• **What you should do**:
In the entries that follow, the lines from the one with "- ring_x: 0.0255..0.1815" through the one with "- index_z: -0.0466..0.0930" are the ones to write out, exactly and with both ends included. Nothing else should appear.

[Source records]
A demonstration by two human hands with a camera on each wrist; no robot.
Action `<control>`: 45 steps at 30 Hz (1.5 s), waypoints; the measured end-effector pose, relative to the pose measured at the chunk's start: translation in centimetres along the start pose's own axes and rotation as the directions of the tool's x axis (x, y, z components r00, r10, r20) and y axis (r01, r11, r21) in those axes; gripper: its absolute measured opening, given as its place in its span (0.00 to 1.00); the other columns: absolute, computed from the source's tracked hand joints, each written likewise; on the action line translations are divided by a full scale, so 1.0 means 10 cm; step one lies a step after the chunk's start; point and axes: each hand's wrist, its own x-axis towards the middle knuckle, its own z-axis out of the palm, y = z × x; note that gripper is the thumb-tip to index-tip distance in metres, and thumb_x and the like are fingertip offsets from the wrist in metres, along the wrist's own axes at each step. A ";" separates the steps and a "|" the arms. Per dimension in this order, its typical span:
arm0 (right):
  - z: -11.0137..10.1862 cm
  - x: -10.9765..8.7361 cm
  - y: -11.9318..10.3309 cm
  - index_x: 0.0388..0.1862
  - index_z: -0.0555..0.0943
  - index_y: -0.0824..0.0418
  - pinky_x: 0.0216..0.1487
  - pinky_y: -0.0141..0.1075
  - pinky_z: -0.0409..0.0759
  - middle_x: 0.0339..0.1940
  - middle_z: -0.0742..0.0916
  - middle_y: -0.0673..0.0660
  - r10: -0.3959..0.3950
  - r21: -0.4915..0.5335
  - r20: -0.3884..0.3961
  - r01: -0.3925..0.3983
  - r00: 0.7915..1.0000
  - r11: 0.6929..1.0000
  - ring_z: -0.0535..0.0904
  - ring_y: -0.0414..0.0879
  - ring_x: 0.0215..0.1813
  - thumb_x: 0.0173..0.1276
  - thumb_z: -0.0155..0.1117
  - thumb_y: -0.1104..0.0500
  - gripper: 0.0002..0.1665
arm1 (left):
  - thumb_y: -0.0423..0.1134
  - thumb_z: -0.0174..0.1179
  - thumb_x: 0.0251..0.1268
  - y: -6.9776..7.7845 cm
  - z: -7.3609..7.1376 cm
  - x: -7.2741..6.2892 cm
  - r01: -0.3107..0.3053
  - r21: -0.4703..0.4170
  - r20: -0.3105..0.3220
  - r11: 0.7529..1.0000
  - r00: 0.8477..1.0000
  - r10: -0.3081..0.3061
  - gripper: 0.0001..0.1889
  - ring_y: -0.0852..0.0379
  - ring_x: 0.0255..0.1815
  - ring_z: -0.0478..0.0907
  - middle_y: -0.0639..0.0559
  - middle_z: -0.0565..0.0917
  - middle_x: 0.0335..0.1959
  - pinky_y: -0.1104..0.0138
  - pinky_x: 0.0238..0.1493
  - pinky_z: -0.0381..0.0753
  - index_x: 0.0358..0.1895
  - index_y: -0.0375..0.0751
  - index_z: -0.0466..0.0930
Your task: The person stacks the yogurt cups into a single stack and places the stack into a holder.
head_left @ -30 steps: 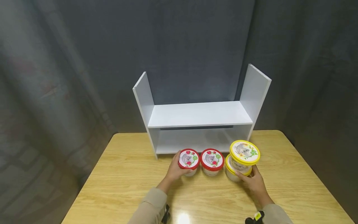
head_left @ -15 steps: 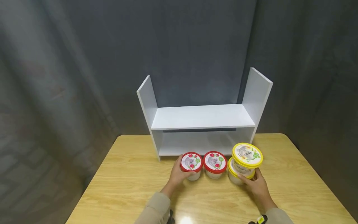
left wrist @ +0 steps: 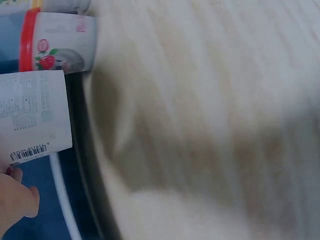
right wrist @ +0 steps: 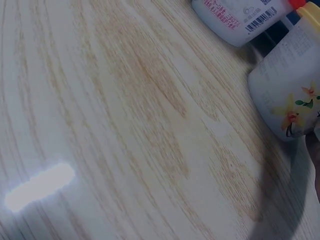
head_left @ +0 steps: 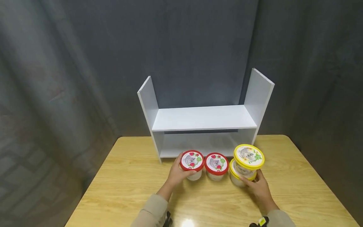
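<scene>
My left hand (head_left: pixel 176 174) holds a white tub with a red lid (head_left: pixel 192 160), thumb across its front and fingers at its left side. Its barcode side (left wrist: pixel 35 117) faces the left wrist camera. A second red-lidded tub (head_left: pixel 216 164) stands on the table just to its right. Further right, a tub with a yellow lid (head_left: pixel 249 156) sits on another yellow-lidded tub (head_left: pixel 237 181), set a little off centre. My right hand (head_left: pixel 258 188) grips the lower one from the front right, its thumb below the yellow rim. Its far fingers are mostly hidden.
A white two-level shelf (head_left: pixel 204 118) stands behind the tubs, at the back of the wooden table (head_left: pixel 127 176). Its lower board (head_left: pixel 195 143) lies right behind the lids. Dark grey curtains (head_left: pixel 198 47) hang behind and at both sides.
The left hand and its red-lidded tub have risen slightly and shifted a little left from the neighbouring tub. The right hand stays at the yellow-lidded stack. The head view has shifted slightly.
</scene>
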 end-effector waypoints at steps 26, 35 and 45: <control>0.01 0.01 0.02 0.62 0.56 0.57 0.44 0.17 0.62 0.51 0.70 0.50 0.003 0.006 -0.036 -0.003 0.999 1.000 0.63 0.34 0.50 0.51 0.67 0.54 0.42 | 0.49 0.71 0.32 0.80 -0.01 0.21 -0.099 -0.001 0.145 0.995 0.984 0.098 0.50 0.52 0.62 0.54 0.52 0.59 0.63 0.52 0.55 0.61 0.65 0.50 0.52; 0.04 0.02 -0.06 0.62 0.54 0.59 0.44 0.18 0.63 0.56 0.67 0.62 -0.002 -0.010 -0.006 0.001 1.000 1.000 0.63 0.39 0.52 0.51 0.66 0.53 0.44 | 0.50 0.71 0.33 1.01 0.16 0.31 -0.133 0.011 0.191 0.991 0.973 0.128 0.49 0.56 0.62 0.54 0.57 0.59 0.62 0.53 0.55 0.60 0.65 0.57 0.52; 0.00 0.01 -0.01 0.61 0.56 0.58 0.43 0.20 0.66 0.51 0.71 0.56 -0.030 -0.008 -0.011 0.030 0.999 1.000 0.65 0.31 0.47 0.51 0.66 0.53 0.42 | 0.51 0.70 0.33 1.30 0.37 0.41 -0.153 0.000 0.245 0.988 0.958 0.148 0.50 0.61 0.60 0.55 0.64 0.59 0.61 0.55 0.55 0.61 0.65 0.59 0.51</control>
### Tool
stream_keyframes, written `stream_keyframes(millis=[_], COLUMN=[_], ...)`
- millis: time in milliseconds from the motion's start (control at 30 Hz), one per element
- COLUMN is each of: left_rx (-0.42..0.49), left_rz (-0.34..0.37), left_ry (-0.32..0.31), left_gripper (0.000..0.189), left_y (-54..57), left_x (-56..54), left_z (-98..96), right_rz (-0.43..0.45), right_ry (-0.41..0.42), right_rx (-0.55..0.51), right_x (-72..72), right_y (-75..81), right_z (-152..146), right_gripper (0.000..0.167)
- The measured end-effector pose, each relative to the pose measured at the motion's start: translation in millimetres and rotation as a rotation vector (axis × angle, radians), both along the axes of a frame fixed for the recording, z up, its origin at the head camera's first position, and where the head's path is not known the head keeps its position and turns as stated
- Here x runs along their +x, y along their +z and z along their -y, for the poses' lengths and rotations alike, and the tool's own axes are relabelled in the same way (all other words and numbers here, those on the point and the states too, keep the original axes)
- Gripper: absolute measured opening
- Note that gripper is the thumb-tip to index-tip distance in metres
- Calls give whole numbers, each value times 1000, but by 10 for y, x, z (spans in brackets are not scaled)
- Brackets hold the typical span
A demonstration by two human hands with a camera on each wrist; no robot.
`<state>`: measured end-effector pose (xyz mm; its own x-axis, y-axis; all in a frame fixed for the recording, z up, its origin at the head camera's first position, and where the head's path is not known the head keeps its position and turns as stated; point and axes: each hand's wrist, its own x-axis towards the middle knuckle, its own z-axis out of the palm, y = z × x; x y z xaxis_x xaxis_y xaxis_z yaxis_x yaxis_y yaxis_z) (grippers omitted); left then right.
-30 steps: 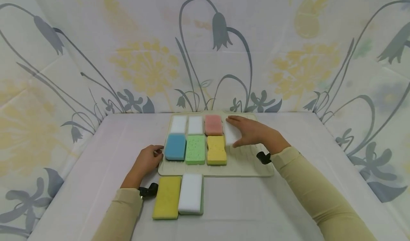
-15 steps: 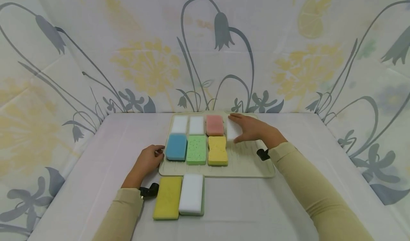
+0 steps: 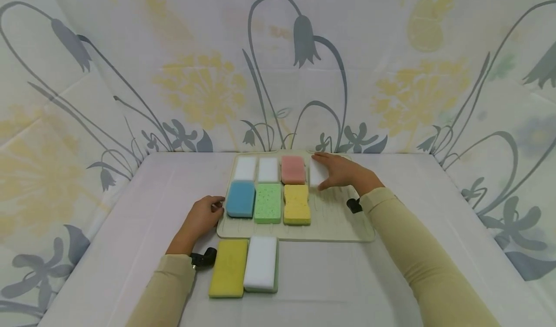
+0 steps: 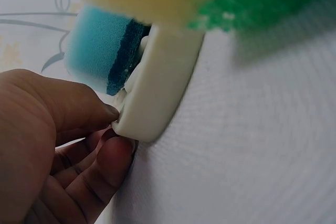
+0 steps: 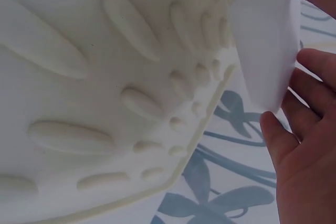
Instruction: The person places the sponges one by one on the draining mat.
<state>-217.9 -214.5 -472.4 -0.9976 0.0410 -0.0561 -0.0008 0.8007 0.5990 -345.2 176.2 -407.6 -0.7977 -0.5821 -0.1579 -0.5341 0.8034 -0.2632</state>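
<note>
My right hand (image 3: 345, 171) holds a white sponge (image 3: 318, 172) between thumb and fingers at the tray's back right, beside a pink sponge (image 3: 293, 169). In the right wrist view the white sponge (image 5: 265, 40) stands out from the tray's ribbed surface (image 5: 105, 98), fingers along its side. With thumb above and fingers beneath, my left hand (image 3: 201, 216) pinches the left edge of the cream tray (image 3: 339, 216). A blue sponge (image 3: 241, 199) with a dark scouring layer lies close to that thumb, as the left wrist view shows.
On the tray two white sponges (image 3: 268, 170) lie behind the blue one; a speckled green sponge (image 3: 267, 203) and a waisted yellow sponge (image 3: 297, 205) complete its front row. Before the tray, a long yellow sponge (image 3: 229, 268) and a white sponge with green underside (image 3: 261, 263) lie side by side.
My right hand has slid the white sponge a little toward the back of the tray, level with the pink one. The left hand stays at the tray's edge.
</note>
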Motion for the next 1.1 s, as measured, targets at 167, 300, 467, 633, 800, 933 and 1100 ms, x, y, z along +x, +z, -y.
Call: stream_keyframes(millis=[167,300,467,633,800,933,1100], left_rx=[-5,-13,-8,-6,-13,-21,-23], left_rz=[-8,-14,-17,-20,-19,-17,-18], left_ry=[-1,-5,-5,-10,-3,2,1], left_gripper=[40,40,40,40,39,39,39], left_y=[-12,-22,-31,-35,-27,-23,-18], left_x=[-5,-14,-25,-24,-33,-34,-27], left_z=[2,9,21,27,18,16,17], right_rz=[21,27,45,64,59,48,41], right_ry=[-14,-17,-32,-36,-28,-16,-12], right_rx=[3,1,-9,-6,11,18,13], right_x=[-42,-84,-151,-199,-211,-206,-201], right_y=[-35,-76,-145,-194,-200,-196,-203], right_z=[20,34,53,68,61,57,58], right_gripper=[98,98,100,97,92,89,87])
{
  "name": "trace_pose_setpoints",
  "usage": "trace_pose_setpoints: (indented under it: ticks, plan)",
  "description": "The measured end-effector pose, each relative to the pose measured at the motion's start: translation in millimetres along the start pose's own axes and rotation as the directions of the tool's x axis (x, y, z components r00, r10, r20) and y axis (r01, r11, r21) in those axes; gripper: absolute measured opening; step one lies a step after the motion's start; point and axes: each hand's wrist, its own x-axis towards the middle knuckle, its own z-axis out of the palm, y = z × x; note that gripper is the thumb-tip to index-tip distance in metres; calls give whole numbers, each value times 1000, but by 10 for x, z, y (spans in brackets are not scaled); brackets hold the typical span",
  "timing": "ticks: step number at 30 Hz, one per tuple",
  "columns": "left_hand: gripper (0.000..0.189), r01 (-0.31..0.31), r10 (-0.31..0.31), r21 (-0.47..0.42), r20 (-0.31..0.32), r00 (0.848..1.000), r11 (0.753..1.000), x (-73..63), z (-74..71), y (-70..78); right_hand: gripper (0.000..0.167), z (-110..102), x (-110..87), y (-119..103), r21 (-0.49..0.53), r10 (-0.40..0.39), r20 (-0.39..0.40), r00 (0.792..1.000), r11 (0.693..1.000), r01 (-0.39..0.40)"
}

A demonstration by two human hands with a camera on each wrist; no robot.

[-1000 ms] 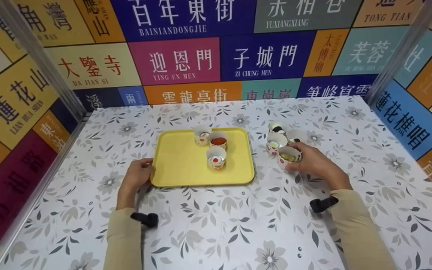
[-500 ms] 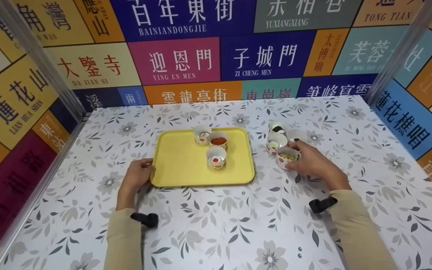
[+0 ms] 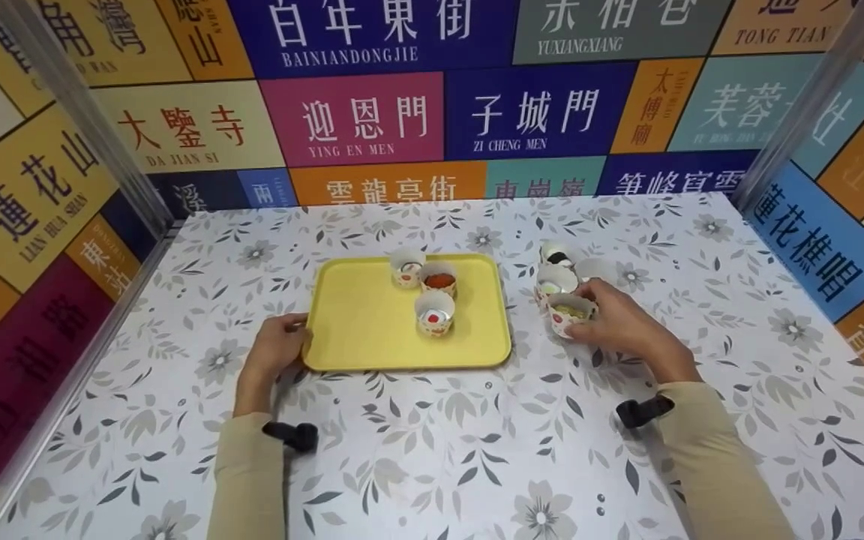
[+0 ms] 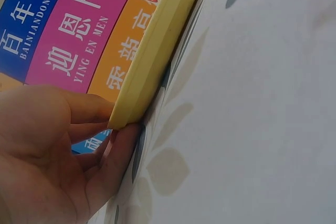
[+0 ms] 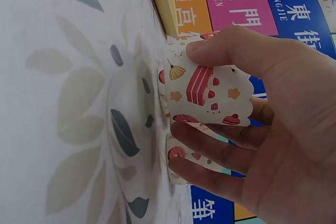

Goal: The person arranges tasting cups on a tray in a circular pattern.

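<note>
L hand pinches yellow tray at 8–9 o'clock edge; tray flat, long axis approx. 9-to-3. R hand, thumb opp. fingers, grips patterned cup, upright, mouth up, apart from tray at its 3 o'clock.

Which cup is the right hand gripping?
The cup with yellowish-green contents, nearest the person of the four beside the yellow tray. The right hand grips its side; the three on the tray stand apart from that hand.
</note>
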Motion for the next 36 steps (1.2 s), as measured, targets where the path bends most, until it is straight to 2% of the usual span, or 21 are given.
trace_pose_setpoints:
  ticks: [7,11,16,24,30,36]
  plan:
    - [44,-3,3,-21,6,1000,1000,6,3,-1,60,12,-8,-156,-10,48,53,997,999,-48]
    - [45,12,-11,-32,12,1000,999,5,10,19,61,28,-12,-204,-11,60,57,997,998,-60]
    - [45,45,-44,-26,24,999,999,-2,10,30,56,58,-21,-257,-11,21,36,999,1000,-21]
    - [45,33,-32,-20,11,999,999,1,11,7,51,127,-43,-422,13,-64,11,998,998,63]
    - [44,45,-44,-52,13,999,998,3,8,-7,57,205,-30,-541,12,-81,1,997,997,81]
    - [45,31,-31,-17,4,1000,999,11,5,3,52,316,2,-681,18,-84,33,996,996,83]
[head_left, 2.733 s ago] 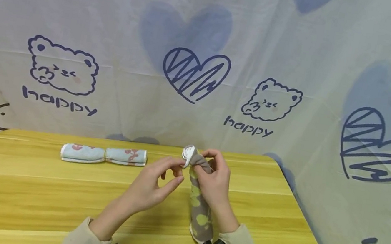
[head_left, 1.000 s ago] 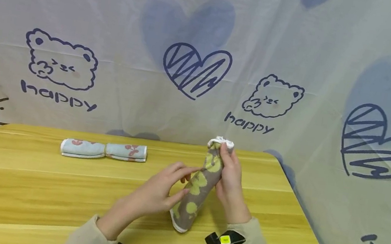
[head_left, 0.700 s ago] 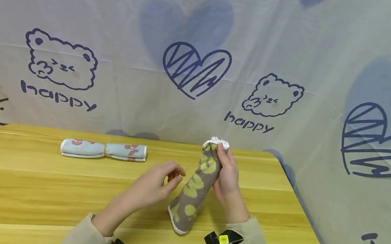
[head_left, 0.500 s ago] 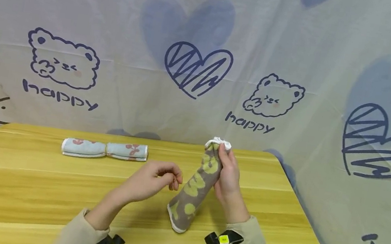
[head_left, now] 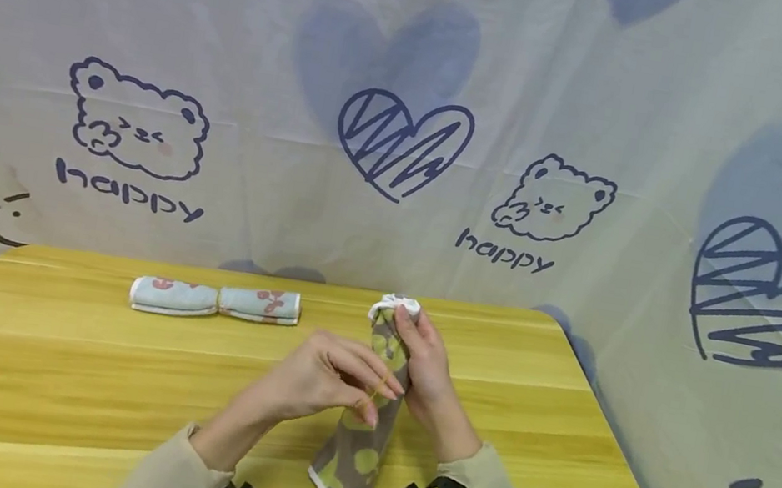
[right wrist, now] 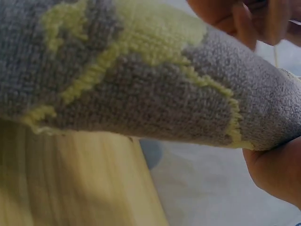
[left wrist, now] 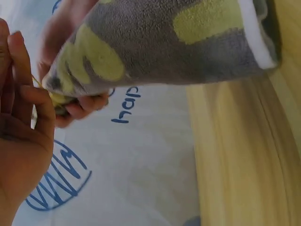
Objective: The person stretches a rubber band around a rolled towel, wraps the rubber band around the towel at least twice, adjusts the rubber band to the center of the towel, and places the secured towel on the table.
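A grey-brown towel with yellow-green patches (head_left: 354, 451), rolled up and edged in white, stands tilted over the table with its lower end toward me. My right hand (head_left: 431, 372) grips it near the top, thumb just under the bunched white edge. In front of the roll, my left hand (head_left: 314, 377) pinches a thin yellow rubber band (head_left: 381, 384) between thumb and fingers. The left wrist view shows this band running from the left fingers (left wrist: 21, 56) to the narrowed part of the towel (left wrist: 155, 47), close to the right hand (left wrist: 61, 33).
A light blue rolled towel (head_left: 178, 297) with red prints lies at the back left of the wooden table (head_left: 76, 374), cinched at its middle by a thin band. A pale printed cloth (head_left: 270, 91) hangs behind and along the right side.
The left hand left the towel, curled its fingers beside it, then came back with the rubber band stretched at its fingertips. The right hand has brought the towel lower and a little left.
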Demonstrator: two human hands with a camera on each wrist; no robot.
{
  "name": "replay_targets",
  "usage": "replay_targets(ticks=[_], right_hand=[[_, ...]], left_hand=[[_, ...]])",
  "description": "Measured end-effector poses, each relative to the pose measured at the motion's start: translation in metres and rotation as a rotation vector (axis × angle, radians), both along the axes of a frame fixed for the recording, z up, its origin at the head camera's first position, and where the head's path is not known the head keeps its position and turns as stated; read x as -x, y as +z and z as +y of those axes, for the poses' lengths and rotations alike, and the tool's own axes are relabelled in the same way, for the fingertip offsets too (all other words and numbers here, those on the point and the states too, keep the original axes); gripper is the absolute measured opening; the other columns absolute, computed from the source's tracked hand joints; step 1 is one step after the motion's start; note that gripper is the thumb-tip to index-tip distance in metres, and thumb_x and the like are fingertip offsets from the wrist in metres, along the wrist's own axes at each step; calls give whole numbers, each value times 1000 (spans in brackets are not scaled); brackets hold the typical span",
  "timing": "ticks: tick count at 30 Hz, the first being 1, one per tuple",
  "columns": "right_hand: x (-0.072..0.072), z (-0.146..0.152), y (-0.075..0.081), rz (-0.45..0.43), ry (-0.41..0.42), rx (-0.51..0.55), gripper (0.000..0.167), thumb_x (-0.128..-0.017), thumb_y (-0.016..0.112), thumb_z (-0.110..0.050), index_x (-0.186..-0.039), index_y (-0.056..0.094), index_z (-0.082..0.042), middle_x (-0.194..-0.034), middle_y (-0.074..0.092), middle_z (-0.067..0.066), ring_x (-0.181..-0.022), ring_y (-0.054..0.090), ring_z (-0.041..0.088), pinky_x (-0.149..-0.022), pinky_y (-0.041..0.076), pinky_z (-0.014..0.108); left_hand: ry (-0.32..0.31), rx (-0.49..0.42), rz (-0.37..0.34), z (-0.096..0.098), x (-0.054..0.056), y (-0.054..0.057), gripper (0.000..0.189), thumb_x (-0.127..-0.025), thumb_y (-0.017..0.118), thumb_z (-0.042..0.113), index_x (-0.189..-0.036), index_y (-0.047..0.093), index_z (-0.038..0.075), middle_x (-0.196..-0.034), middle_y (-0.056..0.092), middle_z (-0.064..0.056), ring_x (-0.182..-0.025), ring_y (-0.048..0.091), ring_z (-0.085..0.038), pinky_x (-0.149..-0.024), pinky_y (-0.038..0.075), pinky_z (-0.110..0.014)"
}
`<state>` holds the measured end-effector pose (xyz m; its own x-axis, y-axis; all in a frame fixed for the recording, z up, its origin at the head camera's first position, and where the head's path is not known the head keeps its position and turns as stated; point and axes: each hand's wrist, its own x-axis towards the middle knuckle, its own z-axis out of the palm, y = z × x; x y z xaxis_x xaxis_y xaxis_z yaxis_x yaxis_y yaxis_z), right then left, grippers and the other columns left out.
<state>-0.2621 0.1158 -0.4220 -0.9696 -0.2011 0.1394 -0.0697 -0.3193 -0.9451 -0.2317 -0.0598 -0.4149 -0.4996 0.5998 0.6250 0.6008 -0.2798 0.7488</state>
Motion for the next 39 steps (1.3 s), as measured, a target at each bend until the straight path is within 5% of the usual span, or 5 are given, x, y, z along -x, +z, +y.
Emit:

• **Response for this exercise**:
  - ring_x: 0.0255..0.1815
  - ring_z: -0.0478..0.0907
  - middle_y: -0.0639..0.0559
  - middle_z: -0.0565..0.0917
  - middle_x: 0.0335..0.1959
  - pinky_y: -0.1104..0.0138
  - pinky_x: 0.0238..0.1493
  - pinky_z: -0.0381..0.0753
  - index_x: 0.0358..0.1895
  - index_y: -0.0375..0.0751
  - index_z: -0.0466..0.0930

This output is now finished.